Around 50 participants signed up for the course. The £15 full fee (a discount was available to students) covered the cost of sending each participant a copy of Faith Anstey's excellent book, a Pocket Guide to Wildflower Families. The course was based on Faith's user-friendly approach to teaching plant families and how to use the kinds of keys found in many plant ID guides. 

One of Faith's pre-Covid workshops

BSBI's new Chief Executive, Julia Hanmer, decided to sign up for the course, to see how it worked and to refresh her plant ID skills. Since the Covid lockdown, we are hearing from more and more people who studied botany years ago and are now looking to brush up those ID skills and reconnect with the plant world and nature conservation, so online refresher courses are likely to become increasingly important – but do they really work?

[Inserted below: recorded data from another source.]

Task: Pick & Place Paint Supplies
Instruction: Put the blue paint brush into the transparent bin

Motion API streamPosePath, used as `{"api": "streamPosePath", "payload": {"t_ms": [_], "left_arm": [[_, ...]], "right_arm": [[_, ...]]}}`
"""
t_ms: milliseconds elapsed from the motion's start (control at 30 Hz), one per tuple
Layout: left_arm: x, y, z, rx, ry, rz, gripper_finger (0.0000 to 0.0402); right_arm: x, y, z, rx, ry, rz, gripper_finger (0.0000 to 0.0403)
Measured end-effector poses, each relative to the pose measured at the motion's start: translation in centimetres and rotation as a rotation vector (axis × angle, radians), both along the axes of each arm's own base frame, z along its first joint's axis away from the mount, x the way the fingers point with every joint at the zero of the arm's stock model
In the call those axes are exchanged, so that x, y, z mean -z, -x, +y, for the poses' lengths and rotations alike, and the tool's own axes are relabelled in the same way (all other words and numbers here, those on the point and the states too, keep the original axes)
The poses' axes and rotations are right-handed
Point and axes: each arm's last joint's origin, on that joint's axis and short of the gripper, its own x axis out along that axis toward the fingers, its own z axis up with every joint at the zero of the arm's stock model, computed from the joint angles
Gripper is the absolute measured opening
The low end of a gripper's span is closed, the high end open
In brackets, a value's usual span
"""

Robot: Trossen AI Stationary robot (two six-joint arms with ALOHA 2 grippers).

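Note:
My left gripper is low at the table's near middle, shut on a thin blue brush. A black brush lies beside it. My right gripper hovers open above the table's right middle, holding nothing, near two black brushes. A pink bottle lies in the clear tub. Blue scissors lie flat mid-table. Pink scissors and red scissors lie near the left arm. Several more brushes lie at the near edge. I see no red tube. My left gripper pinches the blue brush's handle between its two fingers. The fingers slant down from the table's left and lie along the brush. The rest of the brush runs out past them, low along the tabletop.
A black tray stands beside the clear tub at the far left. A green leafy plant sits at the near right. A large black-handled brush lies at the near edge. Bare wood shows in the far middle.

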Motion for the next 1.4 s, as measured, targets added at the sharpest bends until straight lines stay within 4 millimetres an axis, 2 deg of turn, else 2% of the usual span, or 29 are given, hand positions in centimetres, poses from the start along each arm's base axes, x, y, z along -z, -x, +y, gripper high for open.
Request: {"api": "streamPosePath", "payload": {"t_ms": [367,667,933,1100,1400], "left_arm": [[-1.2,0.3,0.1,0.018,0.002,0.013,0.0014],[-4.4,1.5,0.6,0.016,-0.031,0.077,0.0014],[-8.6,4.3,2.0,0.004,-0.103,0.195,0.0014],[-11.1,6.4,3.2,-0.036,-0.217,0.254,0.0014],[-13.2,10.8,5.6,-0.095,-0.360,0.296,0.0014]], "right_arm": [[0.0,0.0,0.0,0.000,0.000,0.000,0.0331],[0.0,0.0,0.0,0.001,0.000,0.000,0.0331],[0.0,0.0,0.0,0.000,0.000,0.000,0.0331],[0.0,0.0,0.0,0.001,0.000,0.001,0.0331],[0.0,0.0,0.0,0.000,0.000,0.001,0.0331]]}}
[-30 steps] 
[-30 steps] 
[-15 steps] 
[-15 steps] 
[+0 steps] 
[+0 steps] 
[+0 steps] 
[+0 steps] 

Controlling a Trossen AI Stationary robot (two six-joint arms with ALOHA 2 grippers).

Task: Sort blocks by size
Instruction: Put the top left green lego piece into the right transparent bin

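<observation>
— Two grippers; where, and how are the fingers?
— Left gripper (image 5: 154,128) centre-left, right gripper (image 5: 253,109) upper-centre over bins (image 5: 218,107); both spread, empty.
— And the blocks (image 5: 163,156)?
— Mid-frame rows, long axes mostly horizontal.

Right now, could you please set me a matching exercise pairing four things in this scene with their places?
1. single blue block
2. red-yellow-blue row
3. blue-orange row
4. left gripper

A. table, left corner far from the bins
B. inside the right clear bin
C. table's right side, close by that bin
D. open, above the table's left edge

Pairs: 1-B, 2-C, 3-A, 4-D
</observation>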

Julia received her copy of Faith's book through the post a few days before the course so at 10a.m. on the day, she was all set for two hours of botanical training. Julia told me "I really enjoyed the course. It was well structured and presented and great fun to do. There were three short interactive sessions led by Aileen, punctuated by breaks, where we were given tasks to do on our own, IDing plants using Faith's book and then coming back together to look at how we had done. It all worked well online, with Aileen teaching and Jim McIntosh, BSBI Scottish Officer, facilitating and answering the many brilliant questions posed by participants, through Zoom’s Q&A facility.”

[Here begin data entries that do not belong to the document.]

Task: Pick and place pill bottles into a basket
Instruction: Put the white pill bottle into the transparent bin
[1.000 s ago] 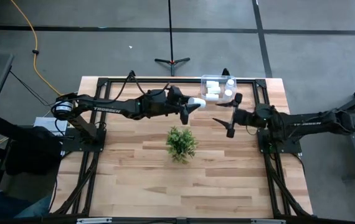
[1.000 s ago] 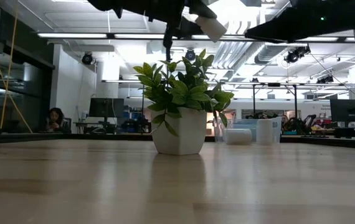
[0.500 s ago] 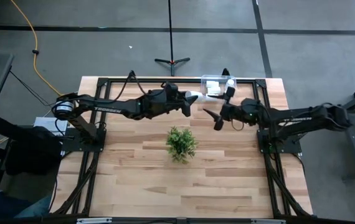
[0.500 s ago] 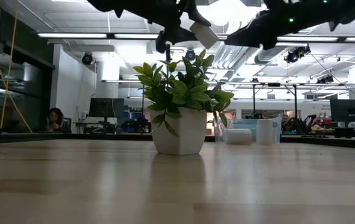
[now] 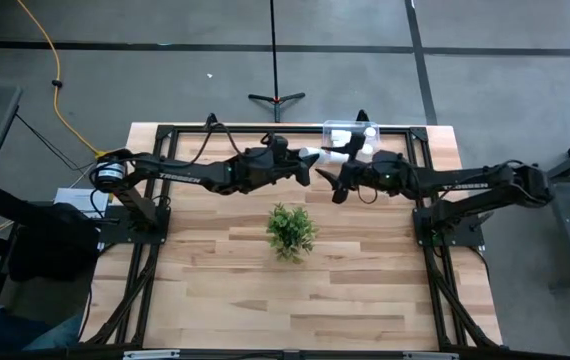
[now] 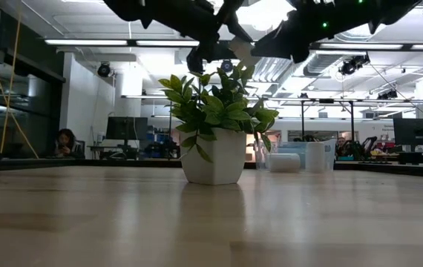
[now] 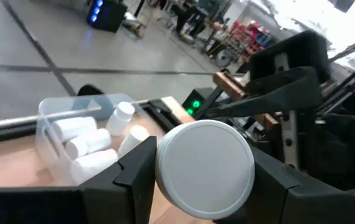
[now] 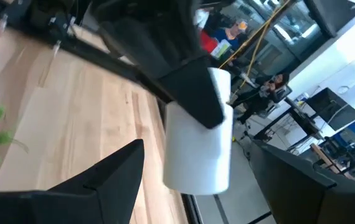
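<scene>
Above the wooden tabletop, left end effector pinches a small white cylindrical plastic pill bottle; right end effector spread beside it

Even overhead light from ceiling strip fixtures leaves the table bright with faint shadows, while the low view shows glare at top centre, arms in silhouette, and both wrist views blur their backgrounds.
</scene>
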Action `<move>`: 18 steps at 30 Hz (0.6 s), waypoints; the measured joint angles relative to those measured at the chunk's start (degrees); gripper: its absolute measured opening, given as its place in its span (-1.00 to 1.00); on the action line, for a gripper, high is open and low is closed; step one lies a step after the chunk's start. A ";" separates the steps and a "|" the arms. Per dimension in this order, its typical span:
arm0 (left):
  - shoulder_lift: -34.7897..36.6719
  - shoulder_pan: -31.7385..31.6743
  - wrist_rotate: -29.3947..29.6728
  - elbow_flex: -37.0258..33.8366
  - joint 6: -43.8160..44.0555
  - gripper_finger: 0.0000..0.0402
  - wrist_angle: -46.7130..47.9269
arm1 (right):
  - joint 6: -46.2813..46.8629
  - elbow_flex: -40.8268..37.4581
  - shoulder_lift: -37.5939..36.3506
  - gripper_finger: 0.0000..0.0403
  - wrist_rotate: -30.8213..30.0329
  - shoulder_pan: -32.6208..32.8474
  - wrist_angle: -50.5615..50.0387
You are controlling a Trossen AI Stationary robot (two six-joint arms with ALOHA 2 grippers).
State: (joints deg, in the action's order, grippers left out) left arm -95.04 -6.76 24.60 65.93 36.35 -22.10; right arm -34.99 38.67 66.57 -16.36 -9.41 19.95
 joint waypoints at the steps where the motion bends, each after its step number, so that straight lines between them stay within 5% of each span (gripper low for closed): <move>1: -0.08 0.00 0.03 -0.03 0.47 0.08 0.10 | -0.41 0.10 0.45 0.41 0.01 0.00 -0.04; 18: -1.01 0.02 -0.36 -0.15 6.43 0.08 -3.63 | -1.51 0.64 2.16 0.40 -3.67 -0.02 2.17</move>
State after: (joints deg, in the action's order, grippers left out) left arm -96.05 -6.74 24.23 65.78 42.78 -25.74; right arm -36.50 39.31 68.73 -20.03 -9.42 22.12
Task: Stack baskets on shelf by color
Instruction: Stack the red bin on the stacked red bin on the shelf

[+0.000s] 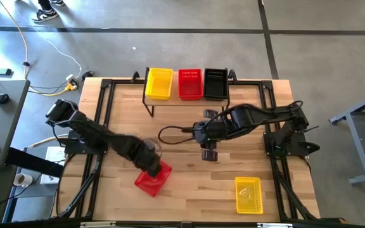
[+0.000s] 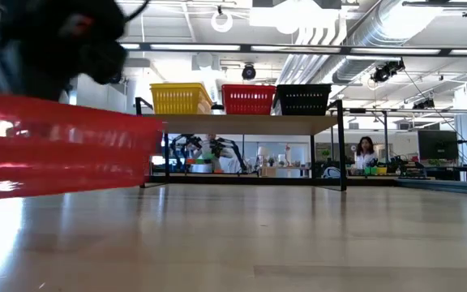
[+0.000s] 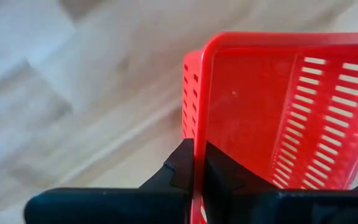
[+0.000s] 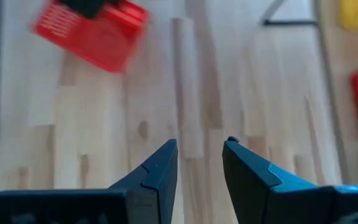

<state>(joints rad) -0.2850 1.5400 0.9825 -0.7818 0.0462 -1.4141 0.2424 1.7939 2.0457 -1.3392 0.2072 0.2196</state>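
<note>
A loose red basket [image 1: 153, 180] is near the table's front left, filling the left of the low view [image 2: 55, 146]. My left gripper [image 1: 148, 164] is shut on it. A yellow basket [image 1: 248, 194] lies on the table at front right. On the shelf [image 1: 185, 101] stand a yellow basket [image 1: 159, 83], a red one [image 1: 191, 84] and a black one [image 1: 216, 83]. My right gripper [image 4: 199, 163] is open over bare wood at mid-table [image 1: 209, 154], touching nothing. My left gripper pinches the red basket's rim and wall [image 3: 199, 134], one finger [image 3: 179, 168] outside the wall and one inside. In the low view the basket is tilted, its bottom edge [image 2: 71, 188] above the table surface.
The shelf's black legs [image 2: 340, 146] stand on the far half of the table. Black frame rails [image 1: 103, 120] run along the table's left and right sides. Bare wood lies between the two loose baskets. A person [image 2: 366, 151] shows in the room far behind.
</note>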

Great to hear that the format worked so well! What about Faith's book? Julia said "Yes I love the diagrams that feature on almost every page of the book, showing for example the different kinds of flower structures (image on right), or what 'whorled leaves' look like. I also liked the way Faith’s pocket guide has a glossary of plant terms and uses straightforward language wherever possible, e.g. she talks about flowers having either radial symmetry (slice them in half anywhere you like and the two halves would be identical) or else mirror symmetry (where there's only one place to slice them if you want two identical halves). Many beginner botanists will find that easier to understand and remember than 'zygomorphic vs actinomorphic' as used in Stace's ID keys."

Faith has certainly been building a reputation in recent years for helpful workshops and user-friendly booklets that help demystify how we identify plants including grasses, sedges and rushes, and those tricky yellow composites aka dandelion lookalikes. If you missed out on this online workshop, you can order all Faith's booklets from her website.

Jim McIntosh said “Faith’s Pocket Guide to Wildflower Families is a great way into the sometimes confusing world of wildflower ID! A total of 46 people participated on the day, and Aileen, our tutor, guided students clearly and concisely through naming plant parts, how to use the booklet to identify common plant families (e.g. the Rose family, image on left)  and how to use books like Collins Wild Flower Guide to pinpoint the species. We used the breaks to give students short exercises and asked them to photograph five flowering plants and identify their families, and the species, as (optional) homework. Participants were able to ask questions at any time during the session and we had a bit of fun with an interactive online poll. The session was recorded and you can watch the video here on the Training playlist on our BSBI YouTube channel”.

Another of Faith's pre-Covid workshops

Julia said that "Getting out and practising after an online course certainly helped consolidate our learning. The whole workshop really made me think about the different ways we ID plants - it's so easy to play 'plant snap' and try to match our plant to a picture in a book, rather than keying it out properly, but picture-matching is not always reliable - much better to learn how to do the job properly, and this online workshop was a huge step in the right direction" 

So, a vote of confidence from Julia but how does an online workshop compare against a more conventional beginner ID session in the field? We'll soon have a chance to find out because on the same day that Julia was attending the online workshop, BSBI's new Fundraising Manager Sarah Woods was attending a field meeting for beginners in Cambridgeshire with County Recorder Jonathan Shanklin. She has promised to send a short report so watch this space!